> _What the task asks_:
Write the data below out exactly as it stands. Do not include the pictures.
★ ★ ★ ★ ★
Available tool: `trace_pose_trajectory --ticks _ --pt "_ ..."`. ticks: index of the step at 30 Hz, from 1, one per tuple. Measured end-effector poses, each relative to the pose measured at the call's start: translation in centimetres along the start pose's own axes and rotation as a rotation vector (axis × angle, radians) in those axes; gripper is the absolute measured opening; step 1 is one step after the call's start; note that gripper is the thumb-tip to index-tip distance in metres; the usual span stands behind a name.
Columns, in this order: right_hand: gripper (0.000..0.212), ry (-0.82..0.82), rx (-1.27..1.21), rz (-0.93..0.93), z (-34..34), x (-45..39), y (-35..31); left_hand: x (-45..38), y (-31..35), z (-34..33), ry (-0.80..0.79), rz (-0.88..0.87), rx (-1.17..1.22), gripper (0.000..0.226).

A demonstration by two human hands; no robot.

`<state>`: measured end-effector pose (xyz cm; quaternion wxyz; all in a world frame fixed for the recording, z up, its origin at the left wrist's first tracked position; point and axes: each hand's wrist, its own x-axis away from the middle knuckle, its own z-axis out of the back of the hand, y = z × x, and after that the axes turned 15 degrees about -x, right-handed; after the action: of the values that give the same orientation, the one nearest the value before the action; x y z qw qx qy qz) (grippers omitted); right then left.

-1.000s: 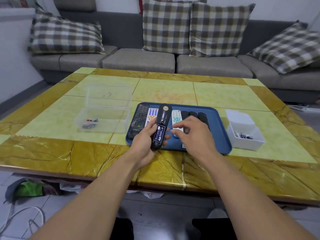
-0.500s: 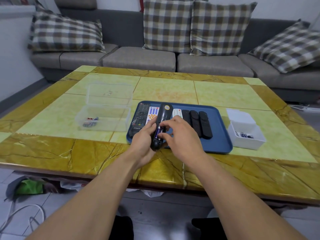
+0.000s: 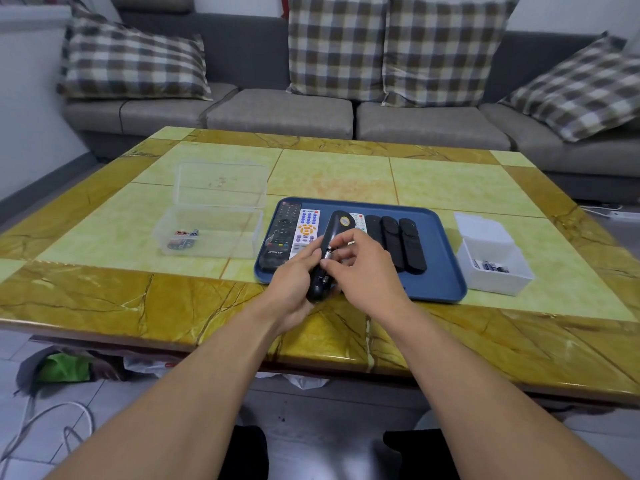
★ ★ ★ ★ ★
> _Result of this exercise_:
Available tool: `trace_pose_trajectory --ticks _ --pt "_ ..."`. ticks: index of the step at 30 Hz, from 1, one per tuple. Measured end-effector poses, each relative to the pose measured at the call's start: translation in centimetres along the start pose's own axes and rotation as a rotation vector (axis × angle, radians) in those axes; gripper is the absolute measured opening; step 1 is one step after the call's start; note that gripper is the thumb-tip to index-tip distance in metres; the usual span stands behind a name.
Columns, in this order: right_hand: gripper (0.000..0.212), ry (-0.82..0.82), rx (-1.27..1.21), rz (-0.93..0.93), z (-34..34), x (-45..39), y (-35..31); left_hand: x (-45..38), y (-31..35), z (-34..33), ry (-0.80..0.79), rz (-0.88..0.87), rx (-1.17..1.22), gripper (0.000..0.226).

A demonstration by two human hands; no robot.

`<state>`: measured end-effector pose (xyz cm; quaternion wxyz; all in a world frame fixed for the recording, z up, its origin at the left wrist's first tracked position; point and axes: each hand's wrist, its own x-axis away from the middle knuckle, its own z-axis out of the back of the hand, y = z × x, and after that the axes turned 15 degrees about -x, right-handed; after the action: of the values that give the same orientation, the one nearest the value before the action; x y z qw qx qy qz) (grippers omitted); right then left.

-1.000s: 
-0.500s: 
+0.000s: 

The response to the exercise is complete.